Indian troops storm hotel killing Muslim militant to end 24-hour siege in Kashmir

Indian troops stormed a hotel Tuesday killing a Muslim militant holed up inside and captured his comrade to end a 24-hour off-and-on gunbattle in the heart of Kashmir's capital that left four others dead.

Jammu-Kashmir state police chief Gopal Sharma said the captured militant, identified as Ejaz alias Abu Umana, is a native of Faisalabad, Pakistan. He slipped into Indian Kashmir after the Oct. 8 earthquake in the region.

The dramatic events in the Lal Chowk business district of Srinagar, the summer capital of Jammu-Kashmir, occurred as suspected militants hurled a grenade at a public meeting in Tangmarg town, injuring at least 21 people. Tangmarg is about 40 kilometers (25 miles) north of Srinagar.

Islamic militant groups have been fighting for Kashmir's independence or merger with Pakistan since 1989. The violence has left more than 60,000 people dead.

The fighting in Lal Chowk began on Monday afternoon when at least two militants hurled a grenade at a police compound, killing two civilians and two soldiers.

As security forces returned fire, sending people fleeing in all directions, the militants escaped to the nearby Peak View Hotel and hid there.

The hotel had no guests and the staff escaped from a side exit as police forces laid siege and exchanged gunfire with the militants through the night.

Early Tuesday, a severely injured militant, later identified by police as Ejaz, jumped out of a hotel window but was pounced on by troops hiding behind a wall, said Sharma, the police chief.

He said the militant was armed with a grenade and an AK-47 rifle, and belonged to the Pakistan-based Lashkar-e-Tayyaba group.

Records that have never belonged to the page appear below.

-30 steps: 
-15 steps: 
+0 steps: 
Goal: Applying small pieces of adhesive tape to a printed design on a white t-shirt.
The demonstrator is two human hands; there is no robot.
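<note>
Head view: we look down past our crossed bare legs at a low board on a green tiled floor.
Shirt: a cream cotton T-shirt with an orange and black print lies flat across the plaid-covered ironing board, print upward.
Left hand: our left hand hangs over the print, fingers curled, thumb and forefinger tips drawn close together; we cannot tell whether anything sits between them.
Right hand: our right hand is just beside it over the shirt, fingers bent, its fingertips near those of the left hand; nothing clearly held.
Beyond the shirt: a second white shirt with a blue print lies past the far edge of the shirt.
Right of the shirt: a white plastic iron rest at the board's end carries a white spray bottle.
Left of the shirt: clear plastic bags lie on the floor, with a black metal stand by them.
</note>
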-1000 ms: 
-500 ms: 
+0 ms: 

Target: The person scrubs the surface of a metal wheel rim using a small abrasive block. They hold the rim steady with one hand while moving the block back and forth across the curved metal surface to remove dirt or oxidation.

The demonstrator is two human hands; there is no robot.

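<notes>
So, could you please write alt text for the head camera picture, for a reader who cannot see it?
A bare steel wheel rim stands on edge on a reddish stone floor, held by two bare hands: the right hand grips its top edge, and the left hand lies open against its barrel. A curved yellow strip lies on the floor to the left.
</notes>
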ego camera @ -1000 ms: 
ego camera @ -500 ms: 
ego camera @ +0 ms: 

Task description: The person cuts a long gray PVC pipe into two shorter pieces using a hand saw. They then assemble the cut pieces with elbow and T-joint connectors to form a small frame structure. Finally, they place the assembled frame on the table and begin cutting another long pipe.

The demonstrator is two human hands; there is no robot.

The other militant who was killed when police stormed the hotel has not been identified, said Sharma. There were no other rebels in the hotel, he said.

The police claim that the captured man is a Pakistani will bolster Indian complaints that its neighbor is aiding the militancy in its part of Kashmir. The state has been divided between the two countries since 1948, and both claim it in its entirety.

Monday's gunbattle also injured six people, including a Japanese freelance photographer, Takeshi Sakuragi, 27, who suffered a serious bullet wound to the jaw.

He was out of danger after being operated on in Srinagar. Unable to speak because of the injury, Sakuragi wrote a message for his mother in Japanese and English on an Associated Press reporter's notebook, reports the AP. I.L.